THE TIGER WITH THE SABRE TEETH

Tigers like this lived ages ago in both the Old World and the New. They had canine teeth, curved like a sabre, in the upper jaw.)

TOO MUCH BRAWN, TOO LITTLE BRAIN

Of course, even where they didn't die with their boots on, so to speak, as so many of them did in those lawless days, there came a time for each monster, in the order of nature, when he drew his last breath. But what seems so strange is that all these monsters—the biggest and strongest of them—entirely disappeared and left no descendants![6] The whole of the mystery has not been unravelled yet, even by the wise men of science, but still they have learned a good deal. For one thing, they know that most of the reptiles and the fish-lizards disappeared because so much of the land where they lived went dry. They had to get a new boarding-place, and there wasn't any to get! Another thing was that these big fellows, although they were so big, and got along finely while everything was just so, had so little brain they couldn't change their habits to meet new conditions, as our closer and cleverer cousins, the mammals, did. Why, do you know that one of these monsters, who was twenty-five feet long if he was an inch, and twelve feet high, had a brain no bigger than a man's fist? All the monsters of those days were like that—tons of bone and muscle, but a very small supply of brains.

So when things went against them, they just had to give up, and, like a queer dream, they faded away. But their history makes one of the most interesting chapters in the whole wonderful story of the dust.

Of all the live stock that have fed on the great world-farm and helped enrich it with their bones, these animals were surely the strangest that ever were seen!

[HIDE AND SEEK IN THE LIBRARY]

"But since these monsters passed away many millions of years ago, and all that is usually found is a piece of them here and there, how do the men of science know so much about them—how they looked, and how they ate, and how they treated one another?"

That's a good question. It does seem strange. Why, to hear them talk, you'd suppose these men, learned in ancient bones, had actually met the monsters! And, speaking of meeting them, I must tell you a little story. It's a good story and it will answer your question.

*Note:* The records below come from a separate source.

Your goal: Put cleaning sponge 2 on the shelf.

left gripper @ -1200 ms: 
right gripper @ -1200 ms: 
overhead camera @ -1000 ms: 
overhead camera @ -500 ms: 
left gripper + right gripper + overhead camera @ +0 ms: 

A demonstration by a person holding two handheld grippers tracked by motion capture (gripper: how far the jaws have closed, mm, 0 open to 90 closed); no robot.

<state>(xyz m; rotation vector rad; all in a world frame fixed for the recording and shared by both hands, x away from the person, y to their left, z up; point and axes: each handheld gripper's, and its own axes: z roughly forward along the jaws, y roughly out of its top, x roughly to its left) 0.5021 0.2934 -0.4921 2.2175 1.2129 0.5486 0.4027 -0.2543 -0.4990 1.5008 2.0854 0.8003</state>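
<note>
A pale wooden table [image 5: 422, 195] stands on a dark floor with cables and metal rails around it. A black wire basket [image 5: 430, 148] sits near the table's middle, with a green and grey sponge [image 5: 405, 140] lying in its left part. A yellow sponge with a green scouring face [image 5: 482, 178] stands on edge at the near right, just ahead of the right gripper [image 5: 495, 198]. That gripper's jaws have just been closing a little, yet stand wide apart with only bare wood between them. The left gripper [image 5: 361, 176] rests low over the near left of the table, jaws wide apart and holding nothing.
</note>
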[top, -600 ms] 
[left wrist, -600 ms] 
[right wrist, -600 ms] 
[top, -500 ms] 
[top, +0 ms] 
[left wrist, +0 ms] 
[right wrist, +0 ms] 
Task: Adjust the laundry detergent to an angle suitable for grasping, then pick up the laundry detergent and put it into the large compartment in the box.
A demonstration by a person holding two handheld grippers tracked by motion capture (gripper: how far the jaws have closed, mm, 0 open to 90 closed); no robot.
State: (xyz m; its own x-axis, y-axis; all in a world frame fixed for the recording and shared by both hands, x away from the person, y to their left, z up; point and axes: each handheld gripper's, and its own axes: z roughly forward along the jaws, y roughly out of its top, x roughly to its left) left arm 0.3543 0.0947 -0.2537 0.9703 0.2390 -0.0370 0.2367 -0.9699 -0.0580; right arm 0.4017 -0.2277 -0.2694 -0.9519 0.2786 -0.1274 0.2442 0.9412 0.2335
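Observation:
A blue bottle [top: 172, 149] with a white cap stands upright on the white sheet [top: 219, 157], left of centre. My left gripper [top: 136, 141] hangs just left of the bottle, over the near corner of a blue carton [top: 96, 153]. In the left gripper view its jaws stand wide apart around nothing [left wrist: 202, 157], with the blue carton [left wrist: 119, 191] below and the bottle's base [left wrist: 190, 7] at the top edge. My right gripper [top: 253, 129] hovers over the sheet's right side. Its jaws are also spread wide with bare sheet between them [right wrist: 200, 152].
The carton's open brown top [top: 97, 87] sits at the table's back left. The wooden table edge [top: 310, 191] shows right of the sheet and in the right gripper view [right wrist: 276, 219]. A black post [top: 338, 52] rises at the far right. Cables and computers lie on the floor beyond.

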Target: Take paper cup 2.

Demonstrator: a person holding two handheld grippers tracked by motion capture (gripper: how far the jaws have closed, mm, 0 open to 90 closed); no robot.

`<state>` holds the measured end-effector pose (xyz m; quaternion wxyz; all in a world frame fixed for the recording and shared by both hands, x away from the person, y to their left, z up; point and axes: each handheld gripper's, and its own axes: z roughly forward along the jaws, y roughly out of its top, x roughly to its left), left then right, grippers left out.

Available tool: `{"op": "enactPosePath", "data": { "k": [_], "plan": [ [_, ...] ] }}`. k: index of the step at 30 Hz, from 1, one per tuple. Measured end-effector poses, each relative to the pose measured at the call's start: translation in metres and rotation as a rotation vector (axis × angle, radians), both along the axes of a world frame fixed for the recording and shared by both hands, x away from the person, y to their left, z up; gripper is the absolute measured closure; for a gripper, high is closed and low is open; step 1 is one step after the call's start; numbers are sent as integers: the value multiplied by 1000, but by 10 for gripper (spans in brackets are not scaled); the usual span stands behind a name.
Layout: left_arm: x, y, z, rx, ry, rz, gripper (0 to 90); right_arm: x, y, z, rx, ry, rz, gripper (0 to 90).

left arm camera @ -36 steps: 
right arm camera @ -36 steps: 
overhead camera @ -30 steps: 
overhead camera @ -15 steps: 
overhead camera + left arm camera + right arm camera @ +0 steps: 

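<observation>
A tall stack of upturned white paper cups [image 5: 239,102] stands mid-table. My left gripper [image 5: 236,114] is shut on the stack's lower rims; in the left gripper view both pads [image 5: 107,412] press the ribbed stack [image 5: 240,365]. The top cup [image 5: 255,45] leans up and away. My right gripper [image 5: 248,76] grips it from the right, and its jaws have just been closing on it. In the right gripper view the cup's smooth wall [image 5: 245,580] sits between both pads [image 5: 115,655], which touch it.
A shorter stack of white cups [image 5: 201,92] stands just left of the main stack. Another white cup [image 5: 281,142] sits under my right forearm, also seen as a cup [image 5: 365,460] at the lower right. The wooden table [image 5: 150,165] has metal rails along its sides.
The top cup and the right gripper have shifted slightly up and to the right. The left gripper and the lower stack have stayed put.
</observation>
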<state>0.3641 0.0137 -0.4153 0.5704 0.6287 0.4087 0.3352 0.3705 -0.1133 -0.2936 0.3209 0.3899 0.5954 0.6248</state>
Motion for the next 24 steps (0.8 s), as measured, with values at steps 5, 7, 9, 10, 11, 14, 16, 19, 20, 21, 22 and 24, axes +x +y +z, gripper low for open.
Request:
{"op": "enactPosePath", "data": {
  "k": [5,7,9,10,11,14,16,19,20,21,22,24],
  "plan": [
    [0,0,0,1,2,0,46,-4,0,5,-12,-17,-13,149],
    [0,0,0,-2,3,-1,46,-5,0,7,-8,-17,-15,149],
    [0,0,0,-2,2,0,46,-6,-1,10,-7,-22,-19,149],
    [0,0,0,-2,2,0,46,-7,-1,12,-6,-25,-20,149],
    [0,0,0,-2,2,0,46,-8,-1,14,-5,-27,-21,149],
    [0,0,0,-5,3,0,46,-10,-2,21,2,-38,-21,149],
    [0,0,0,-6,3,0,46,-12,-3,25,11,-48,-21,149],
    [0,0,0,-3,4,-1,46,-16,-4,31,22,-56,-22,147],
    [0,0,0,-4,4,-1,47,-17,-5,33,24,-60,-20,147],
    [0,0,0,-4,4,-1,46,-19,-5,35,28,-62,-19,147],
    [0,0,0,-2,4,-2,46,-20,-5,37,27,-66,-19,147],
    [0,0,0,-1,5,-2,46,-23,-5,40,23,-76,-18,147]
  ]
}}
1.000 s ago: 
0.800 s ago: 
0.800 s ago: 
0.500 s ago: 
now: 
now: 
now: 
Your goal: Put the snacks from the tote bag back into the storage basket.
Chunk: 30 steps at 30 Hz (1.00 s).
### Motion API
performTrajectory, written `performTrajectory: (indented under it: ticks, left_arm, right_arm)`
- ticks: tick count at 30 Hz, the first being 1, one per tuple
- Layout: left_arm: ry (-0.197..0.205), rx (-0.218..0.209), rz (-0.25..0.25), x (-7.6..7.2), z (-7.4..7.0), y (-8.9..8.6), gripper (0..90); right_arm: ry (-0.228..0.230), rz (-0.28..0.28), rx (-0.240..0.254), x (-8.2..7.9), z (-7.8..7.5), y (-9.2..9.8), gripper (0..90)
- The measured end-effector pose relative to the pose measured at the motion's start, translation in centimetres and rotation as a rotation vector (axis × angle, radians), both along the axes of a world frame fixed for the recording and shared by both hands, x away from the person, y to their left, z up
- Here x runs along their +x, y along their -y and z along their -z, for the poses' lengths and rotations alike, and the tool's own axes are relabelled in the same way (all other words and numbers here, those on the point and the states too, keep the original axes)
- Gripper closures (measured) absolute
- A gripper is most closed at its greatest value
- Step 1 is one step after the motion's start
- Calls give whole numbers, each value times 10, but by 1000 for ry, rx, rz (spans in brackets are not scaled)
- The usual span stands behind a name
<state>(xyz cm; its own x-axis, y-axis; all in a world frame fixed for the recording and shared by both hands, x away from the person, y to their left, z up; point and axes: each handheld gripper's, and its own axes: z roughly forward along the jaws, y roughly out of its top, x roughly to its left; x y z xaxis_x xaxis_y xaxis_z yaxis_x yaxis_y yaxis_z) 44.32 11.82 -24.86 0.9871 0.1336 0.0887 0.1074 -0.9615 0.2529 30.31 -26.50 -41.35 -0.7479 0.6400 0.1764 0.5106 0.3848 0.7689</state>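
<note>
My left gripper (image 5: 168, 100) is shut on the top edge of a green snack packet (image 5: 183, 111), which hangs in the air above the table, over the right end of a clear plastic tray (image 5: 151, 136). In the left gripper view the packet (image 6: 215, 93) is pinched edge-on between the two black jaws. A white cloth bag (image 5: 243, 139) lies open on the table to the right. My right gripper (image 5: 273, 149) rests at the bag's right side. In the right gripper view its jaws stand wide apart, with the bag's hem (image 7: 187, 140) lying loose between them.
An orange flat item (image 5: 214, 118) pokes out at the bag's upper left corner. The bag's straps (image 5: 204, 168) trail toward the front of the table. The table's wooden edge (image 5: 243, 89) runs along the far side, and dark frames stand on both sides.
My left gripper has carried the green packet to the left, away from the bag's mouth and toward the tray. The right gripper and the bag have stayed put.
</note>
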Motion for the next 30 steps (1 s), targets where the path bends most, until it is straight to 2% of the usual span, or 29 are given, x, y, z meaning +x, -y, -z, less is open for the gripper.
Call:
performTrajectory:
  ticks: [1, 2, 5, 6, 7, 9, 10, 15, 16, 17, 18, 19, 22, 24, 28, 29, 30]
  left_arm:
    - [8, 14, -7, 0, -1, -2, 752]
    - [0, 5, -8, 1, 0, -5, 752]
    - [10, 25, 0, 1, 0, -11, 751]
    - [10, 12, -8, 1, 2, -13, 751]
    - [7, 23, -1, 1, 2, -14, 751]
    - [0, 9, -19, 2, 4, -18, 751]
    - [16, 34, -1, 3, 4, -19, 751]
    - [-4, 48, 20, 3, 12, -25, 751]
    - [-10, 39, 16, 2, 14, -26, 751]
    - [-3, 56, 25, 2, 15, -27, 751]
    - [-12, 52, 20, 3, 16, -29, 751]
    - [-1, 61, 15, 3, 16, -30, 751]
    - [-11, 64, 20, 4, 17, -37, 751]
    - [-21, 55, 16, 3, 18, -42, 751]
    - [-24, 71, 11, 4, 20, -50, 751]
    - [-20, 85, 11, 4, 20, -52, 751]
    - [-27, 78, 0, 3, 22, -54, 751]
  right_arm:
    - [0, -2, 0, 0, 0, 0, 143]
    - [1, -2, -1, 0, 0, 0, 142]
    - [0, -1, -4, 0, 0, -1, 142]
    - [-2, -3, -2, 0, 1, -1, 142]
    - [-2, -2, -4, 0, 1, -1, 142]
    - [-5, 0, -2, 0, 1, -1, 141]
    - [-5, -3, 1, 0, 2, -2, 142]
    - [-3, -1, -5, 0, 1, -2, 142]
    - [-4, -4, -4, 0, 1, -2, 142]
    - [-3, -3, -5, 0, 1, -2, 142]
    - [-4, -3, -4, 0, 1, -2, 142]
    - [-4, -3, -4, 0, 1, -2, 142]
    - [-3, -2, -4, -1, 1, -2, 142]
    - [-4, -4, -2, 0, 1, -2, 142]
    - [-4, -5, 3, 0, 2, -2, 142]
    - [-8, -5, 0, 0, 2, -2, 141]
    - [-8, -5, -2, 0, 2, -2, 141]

Baron Cuvier, one of the most famous of the paleontologists, awoke from a deep sleep to see standing by his bed a strange, hairy creature with horns and hoofs. And it said:

"Cuvier! Cuvier! I have come to eat you!" But the baron, taking in the form of the monster at a glance, only laughed.

"Horns and hoofs? You can't. You're a grain-eater!"

See the point? The baron argued that because the monster had horns and hoofs he must be a grain-eater; for all creatures with both horns and hoofs are grain-eaters. This particular creature, to be sure, was an eater of both meat and grain—being one of Cuvier's students who was trying to play a trick on him. But the principle holds good. The scientists, knowing one thing, infer another. Because animals with both horns and hoofs eat no meat Cuvier knew his visitor couldn't eat him, even if he'd been real and not just made up.

For another instance, take our queer old friend that Professor Blackie wrote the funny rhyme about—the Ichthyosaurus "with a saw for a jaw and a big staring eye." The scientists figure, just from looking into the hollow socket where the eye used to be, that he could see at night like a cat—and right through muddy water, too; that he spent most of his time in shallows near the shore; that it didn't make any difference to him whether a fish was near or far, provided it wasn't too far, of course, for he could see it and catch it, just the same. They also said—these learned men, after peering into the dark hollow where that remarkable eye used to be—that Mr. Ichthyosaurus spent a great deal of time diving and a great deal of time with his homely face just above the surface of the water.

Why they could reason all this from a hollow eye socket and some bony, flexible plates around the outer edge of it, you will see by referring to such books as "Animals of the Past," by F. A. Lucas, director of the American Museum of Natural History; "Creatures of Other Days" and "Extinct Monsters," by Hutchinson; "Extinct Animals," by Lankester; "Mighty Animals," by Mix; the chapter "When the World was Young," in Lang's "Red Book of Animal Stories," and "Restoring Prehistoric Monsters" in "Uncle Sam, Wonder Worker," by Du Puy.

Here are some more conclusions they draw from certain facts. See how near you can come to reasoning them out for yourself before looking them up in the books that tell.

Why it is supposed the Dinosaurs swam like Crocodiles. (Look at the picture of Mr. I., and pay particular attention to his tail.)

Why it is they say that the sea-lizards with long necks must have had small heads.

Why it is argued that because the Mesosaurus had a hinge in his jaw he must have had a big, loose, baggy throat.

"Keeping Up the Soil," in "The Country Life Reader," deals with the subject of the use of fertilizers on the farm—how easy it is to waste them, how easy it is to save them, and how important it is that they should be saved; while the article on "Acid Soils" tells how the lime in the bones of the monsters has helped keep the soil from getting "sour stomach," and also how they unlocked the potash and phosphorus in the soil so that the plants could get at them.